The Gospel of the Transfiguration is always proclaimed on the second Sunday of Lent. This year is comes from Mark’s Gospel, where it follows right on the heels of Peter’s confession of Jesus as the Messiah and Jesus’ first prediction of his upcoming violent execution. This prediction shakes Peter, who “thinks not as God does but as men do.”
Then, six days later, Jesus takes Peter, James and John up a “high mountain” – the place of vaster horizons – and reveals to them God’s thoughts. Those High thoughts (cf.

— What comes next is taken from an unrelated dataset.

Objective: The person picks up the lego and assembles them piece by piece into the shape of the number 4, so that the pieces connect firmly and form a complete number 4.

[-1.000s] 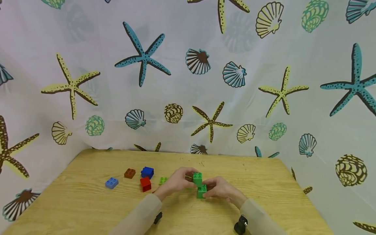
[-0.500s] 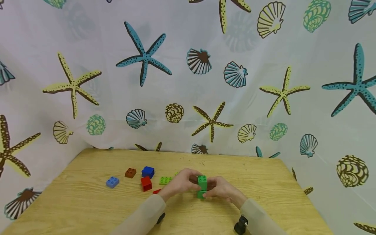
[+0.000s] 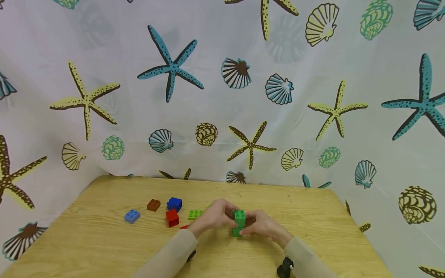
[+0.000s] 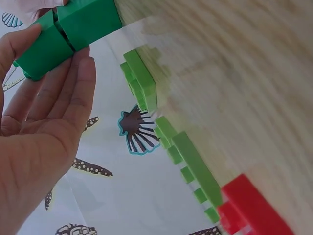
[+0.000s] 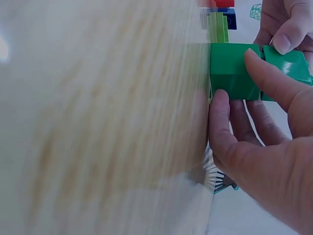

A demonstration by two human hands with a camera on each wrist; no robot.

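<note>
Two dark green toy building bricks stand one over the other near the middle of the table. My left hand (image 3: 217, 217) pinches the upper green brick (image 3: 240, 218) between thumb and fingers. Below it, the lower green brick (image 3: 237, 232) rests on the wood, held by the thumb and fingers of my right hand (image 3: 267, 226). In the left wrist view a thin dark gap runs between the upper brick (image 4: 43, 49) and the lower brick (image 4: 90, 22), tilted slightly to each other. The right wrist view has the lower brick (image 5: 230, 73) upright at the table surface.
Left of my hands lie a lime green brick (image 3: 195, 214), a red brick (image 3: 172, 218), a blue brick (image 3: 174, 204), a brown brick (image 3: 153, 205) and a light blue brick (image 3: 132, 216). Another red piece (image 3: 184, 227) shows beside my left forearm. A patterned curtain (image 3: 205, 104) surrounds the wooden table (image 3: 87, 239).
My left hand has brought the upper green brick right and down, from above and left of the lower brick to directly over it. My right hand has stayed on the lower brick.
</note>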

Is. 55:9), revealed hiddenly in the Law of Moses and the Prophets, are brought to full Light only in Jesus who, as the beloved Son of the Father, came to unlock their meaning with the Key of the Cross.
As the eternal Word who shines with the splendor of Truth, Jesus is the Mind of the Father. In him, whose name means “God rescues,” the hidden thoughts of God’s own redeeming confrontation with evil will be fully laid bare only in the folly of the “word of the cross” (1 Cor. 1:18). This crazed divine wisdom can be understood only by disciples willing to obediently follow the Messiah along the way of suffering and the cross, i.e. in their own confrontation with evil “according to the pattern shown you on the mountain” (Ex. 25:40).
Disciples are to be like Abraham, who was willing to give up all control of what he loved most, his only beloved son, by surrendering Isaac back to God in a symbolic sacrifice — prefiguring God’s own willingness to do the same with his beloved Son.
For God so loved the world that he gave over his only begotten Son (Jn. 3:16).
The Transfiguration is also a revelation of the whole Trinity, as the Father’s voice thunders and the Spirit overshadows the incarnate Son, bright revelation of Jesus as God’s mercy. Here we see a Trinitarian confrontation with evil that will find its triumph in the resurrection of the Crucified God.
…how much more shall the blood of Christ, who through the eternal Spirit offered himself without blemish to God, purify your conscience from dead works to serve the living God (Heb. 9:14).
During Lent, we are invited to renounce our dead works and enter more fully and radically into this paschal economy – by works prayer, fasting and almsgiving. We are to embrace our own crosses and deaths as points of surrender, pledging to give all that we love back to God as he wills, trusting he will give it all back to us again in the Age to Come.
Only then are we truly free, ready do his will, no matter what.
Only then can we be transfigured and reveal to the world the light of God’s merciful love in the face of evil.